— Activity —
Could you copy every record below exactly as it is written?

Source data
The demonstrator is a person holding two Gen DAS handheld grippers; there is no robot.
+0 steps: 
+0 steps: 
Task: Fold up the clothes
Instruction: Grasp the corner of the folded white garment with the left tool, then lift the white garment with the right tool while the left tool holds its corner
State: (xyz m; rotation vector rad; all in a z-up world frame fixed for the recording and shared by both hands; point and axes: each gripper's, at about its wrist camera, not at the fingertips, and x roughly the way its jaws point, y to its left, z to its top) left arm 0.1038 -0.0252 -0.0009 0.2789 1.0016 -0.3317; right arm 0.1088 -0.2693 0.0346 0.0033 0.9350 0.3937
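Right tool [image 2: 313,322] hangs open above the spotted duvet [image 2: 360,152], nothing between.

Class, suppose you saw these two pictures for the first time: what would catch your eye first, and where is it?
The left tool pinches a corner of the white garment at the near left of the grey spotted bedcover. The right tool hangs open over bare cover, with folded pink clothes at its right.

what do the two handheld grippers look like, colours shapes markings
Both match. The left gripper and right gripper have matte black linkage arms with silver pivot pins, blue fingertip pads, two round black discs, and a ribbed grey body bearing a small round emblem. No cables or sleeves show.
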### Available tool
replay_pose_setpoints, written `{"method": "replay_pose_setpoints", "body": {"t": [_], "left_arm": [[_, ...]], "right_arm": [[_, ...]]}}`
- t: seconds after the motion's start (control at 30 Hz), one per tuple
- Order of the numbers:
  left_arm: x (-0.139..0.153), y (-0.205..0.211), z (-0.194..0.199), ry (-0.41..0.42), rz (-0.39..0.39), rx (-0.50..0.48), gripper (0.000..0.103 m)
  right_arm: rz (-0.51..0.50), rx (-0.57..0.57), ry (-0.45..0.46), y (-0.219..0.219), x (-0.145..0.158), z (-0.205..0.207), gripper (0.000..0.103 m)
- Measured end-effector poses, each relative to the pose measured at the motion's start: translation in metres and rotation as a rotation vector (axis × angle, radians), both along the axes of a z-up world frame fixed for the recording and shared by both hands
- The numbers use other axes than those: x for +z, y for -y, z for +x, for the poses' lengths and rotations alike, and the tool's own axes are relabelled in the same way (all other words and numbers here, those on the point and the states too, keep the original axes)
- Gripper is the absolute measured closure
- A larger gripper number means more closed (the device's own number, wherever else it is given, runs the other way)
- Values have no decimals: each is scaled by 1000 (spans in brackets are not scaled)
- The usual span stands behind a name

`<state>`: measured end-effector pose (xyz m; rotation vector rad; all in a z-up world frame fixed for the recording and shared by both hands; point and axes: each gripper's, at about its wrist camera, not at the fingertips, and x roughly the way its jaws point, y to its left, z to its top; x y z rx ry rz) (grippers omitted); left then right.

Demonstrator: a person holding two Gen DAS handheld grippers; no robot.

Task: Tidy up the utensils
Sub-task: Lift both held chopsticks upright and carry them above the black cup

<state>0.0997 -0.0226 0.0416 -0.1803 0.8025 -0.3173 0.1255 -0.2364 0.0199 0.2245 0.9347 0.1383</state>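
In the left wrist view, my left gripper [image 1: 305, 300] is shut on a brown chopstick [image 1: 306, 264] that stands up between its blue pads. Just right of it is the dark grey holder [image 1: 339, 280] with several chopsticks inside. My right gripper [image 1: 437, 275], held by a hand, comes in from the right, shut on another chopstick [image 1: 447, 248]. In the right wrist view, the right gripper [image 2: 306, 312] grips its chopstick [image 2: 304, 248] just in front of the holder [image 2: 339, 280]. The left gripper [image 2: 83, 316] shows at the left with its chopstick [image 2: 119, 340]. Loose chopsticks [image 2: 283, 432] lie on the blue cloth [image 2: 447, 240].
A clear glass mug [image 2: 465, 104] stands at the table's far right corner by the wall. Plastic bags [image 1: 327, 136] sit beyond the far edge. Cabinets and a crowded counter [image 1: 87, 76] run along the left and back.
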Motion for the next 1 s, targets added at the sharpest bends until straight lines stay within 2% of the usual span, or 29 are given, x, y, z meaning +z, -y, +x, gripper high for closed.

— Answer for this exercise —
The demonstrator is a person holding two Gen DAS handheld grippers; there is no robot.
+0 steps: 
+0 steps: 
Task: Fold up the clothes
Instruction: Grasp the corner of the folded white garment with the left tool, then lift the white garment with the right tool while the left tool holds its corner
State: (xyz m; rotation vector rad; all in a z-up world frame fixed for the recording and shared by both hands; point and axes: each gripper's, at about its wrist camera, not at the fingertips, and x roughly the way its jaws point, y to its left, z to its top) left arm 0.1038 -0.0252 -0.0009 0.2789 1.0016 -0.3317; right arm 0.1088 -0.2693 0.0346 0.0033 0.9350 0.3937
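Right tool [image 2: 313,322] hangs open above the spotted duvet [image 2: 360,152], nothing between.

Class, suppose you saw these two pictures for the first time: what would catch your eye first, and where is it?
The left tool pinches a corner of the white garment at the near left of the grey spotted bedcover. The right tool hangs open over bare cover, with folded pink clothes at its right.

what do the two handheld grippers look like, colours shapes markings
Both match. The left gripper and right gripper have matte black linkage arms with silver pivot pins, blue fingertip pads, two round black discs, and a ribbed grey body bearing a small round emblem. No cables or sleeves show.
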### Available tool
replay_pose_setpoints, written `{"method": "replay_pose_setpoints", "body": {"t": [_], "left_arm": [[_, ...]], "right_arm": [[_, ...]]}}`
- t: seconds after the motion's start (control at 30 Hz), one per tuple
- Order of the numbers:
  left_arm: x (-0.139..0.153), y (-0.205..0.211), z (-0.194..0.199), ry (-0.41..0.42), rz (-0.39..0.39), rx (-0.50..0.48), gripper (0.000..0.103 m)
  right_arm: rz (-0.51..0.50), rx (-0.57..0.57), ry (-0.45..0.46), y (-0.219..0.219), x (-0.145..0.158), z (-0.205..0.207), gripper (0.000..0.103 m)
- Measured end-effector poses, each relative to the pose measured at the motion's start: translation in metres and rotation as a rotation vector (axis × angle, radians), both along the axes of a z-up world frame fixed for the recording and shared by both hands
- The numbers use other axes than those: x for +z, y for -y, z for +x, for the poses' lengths and rotations alike, and the tool's own axes are relabelled in the same way (all other words and numbers here, those on the point and the states too, keep the original axes)
- Gripper is the absolute measured closure
- A larger gripper number means more closed (the device's own number, wherever else it is given, runs the other way)
- Values have no decimals: each is scaled by 1000 (spans in brackets are not scaled)
- The usual span stands behind a name

`<state>`: measured end-effector pose (xyz m; rotation vector rad; all in a z-up world frame fixed for the recording and shared by both hands; point and axes: each gripper's, at about its wrist camera, not at the fingertips, and x roughly the way its jaws point, y to its left, z to its top; x y z rx ry rz) (grippers omitted); left then right.

Demonstrator: a person holding two Gen DAS handheld grippers; no robot.

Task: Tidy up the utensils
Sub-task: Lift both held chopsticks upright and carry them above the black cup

<state>0.0997 -0.0226 0.0416 -0.1803 0.8025 -0.3173 0.1255 -0.2364 0.0199 0.2245 0.9347 0.1383</state>
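In the left wrist view, my left gripper [image 1: 305, 300] is shut on a brown chopstick [image 1: 306, 264] that stands up between its blue pads. Just right of it is the dark grey holder [image 1: 339, 280] with several chopsticks inside. My right gripper [image 1: 437, 275], held by a hand, comes in from the right, shut on another chopstick [image 1: 447, 248]. In the right wrist view, the right gripper [image 2: 306, 312] grips its chopstick [image 2: 304, 248] just in front of the holder [image 2: 339, 280]. The left gripper [image 2: 83, 316] shows at the left with its chopstick [image 2: 119, 340]. Loose chopsticks [image 2: 283, 432] lie on the blue cloth [image 2: 447, 240].
A clear glass mug [image 2: 465, 104] stands at the table's far right corner by the wall. Plastic bags [image 1: 327, 136] sit beyond the far edge. Cabinets and a crowded counter [image 1: 87, 76] run along the left and back.
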Motion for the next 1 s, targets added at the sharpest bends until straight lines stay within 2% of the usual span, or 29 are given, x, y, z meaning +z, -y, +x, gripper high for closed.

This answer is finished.